A much more discussed topic are cards that express or depict racist references. The first Magic cards were printed in 1993, and the cards at the center of the discussion date back to 1994. So these cards didn't just exist since yesterday.
The "Invoke Projudice" card sparked a debate about racism at the time. Image rights to Wizards of the Coast

The Invoke Projudice card sparked a debate about racism at the time. Copyright: Wizards of the Coast

After attention was drawn to the card criticized as inappropriate, the publisher reacted. The illustration showed figures in robes reminiscent of Ku Klux Klan robes. Invoke Prejudice was banned and other cards followed. These include Cleanse, Stone-Throwing Devils, Pradesh Gypsies, Jihad, Imprison and Crusade.

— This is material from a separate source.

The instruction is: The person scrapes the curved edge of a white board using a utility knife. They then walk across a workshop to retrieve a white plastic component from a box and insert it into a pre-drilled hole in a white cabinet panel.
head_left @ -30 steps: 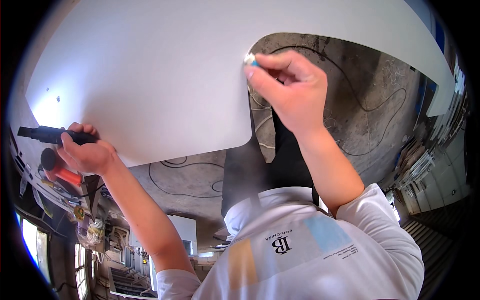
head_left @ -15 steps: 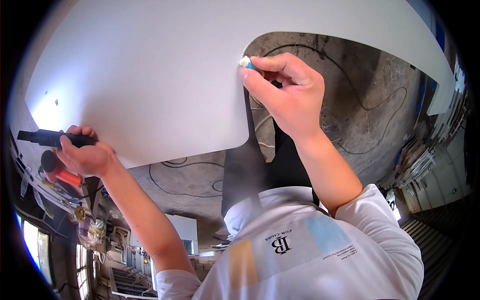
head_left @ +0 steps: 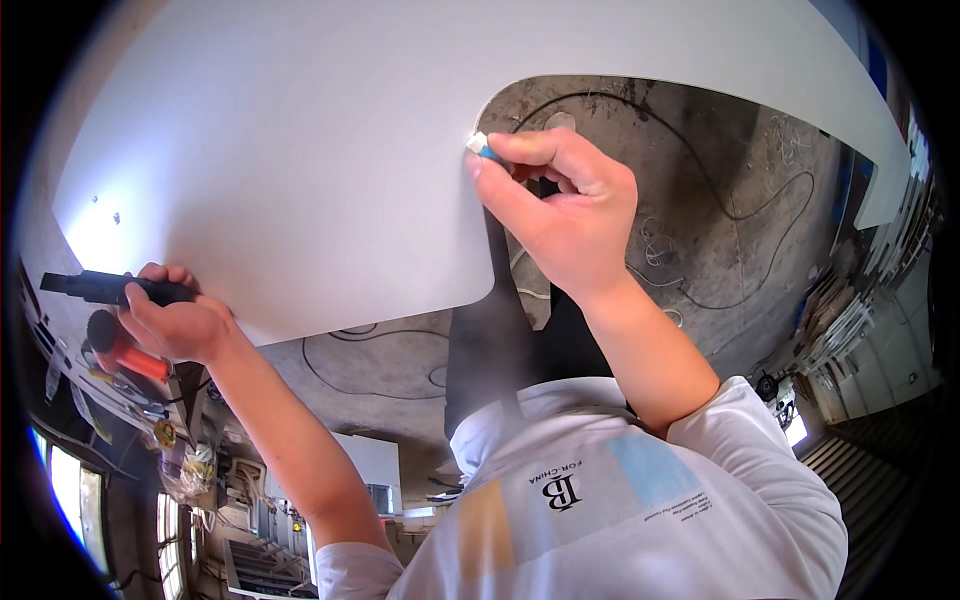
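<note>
A large white panel with a rounded cut-out lies in front of me. My right hand pinches a small white-tipped, blue-sided piece between thumb and fingers. Its white tip is at the panel's edge, on the left side of the cut-out; the rest is hidden by my fingers. At the panel's near left corner my left hand, palm turned up, is wrapped round a black tool with a flat, narrow end. Just below that hand sits a mallet with an orange-red handle and a dark round head.
Through the cut-out shows a concrete floor with a black cable and loose pale strands. Small tools lie on a bench at the left. Stacked boards stand at the far right.
My right hand has slid a little toward me along the cut-out's edge with the white and blue piece. My left hand keeps its hold on the black tool. The whole view has shifted slightly.
</note>
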The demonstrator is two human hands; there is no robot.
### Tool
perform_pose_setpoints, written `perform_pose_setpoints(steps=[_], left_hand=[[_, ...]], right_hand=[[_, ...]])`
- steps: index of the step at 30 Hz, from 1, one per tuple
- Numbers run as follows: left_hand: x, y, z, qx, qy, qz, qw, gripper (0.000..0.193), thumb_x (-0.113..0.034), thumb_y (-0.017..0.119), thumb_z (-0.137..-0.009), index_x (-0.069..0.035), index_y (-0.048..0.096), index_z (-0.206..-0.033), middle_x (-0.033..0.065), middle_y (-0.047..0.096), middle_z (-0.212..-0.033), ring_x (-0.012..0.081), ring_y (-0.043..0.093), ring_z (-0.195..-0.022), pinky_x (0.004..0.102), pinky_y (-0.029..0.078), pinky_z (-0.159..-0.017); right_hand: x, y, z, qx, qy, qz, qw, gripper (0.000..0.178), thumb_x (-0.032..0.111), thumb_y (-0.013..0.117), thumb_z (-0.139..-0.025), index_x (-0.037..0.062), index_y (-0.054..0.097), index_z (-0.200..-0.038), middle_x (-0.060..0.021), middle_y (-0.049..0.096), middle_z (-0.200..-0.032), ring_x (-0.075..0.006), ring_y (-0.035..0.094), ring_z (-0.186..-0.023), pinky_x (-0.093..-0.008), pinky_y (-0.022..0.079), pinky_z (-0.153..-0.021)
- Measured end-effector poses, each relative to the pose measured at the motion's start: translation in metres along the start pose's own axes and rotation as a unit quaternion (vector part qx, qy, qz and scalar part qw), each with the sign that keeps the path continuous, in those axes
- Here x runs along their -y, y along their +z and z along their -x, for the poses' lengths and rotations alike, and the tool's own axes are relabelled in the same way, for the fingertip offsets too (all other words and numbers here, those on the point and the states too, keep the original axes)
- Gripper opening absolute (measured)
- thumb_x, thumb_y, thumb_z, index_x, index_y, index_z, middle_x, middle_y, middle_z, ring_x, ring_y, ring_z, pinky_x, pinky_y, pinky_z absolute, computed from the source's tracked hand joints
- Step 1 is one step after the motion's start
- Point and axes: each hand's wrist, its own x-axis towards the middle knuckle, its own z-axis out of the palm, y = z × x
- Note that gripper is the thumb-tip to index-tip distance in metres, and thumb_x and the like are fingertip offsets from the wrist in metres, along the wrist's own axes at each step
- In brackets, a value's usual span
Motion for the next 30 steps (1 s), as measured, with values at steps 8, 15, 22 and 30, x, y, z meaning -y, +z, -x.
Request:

This is a start, the publisher has now created a list in which all cards should be listed that convey racist worldviews. This list will continue to be edited and expanded if necessary. The publishers apologize for the omission and also state: "Racism in any form is unacceptable and has no place in our games or anywhere else."

This won't damage the gaming experience, because the publisher keeps banning cardsto create a balance in tournaments or to provide variety. That makes the game exciting and also the exchange of cards with other players. Magic: The Gathering thrives on variety and an open-minded community of players.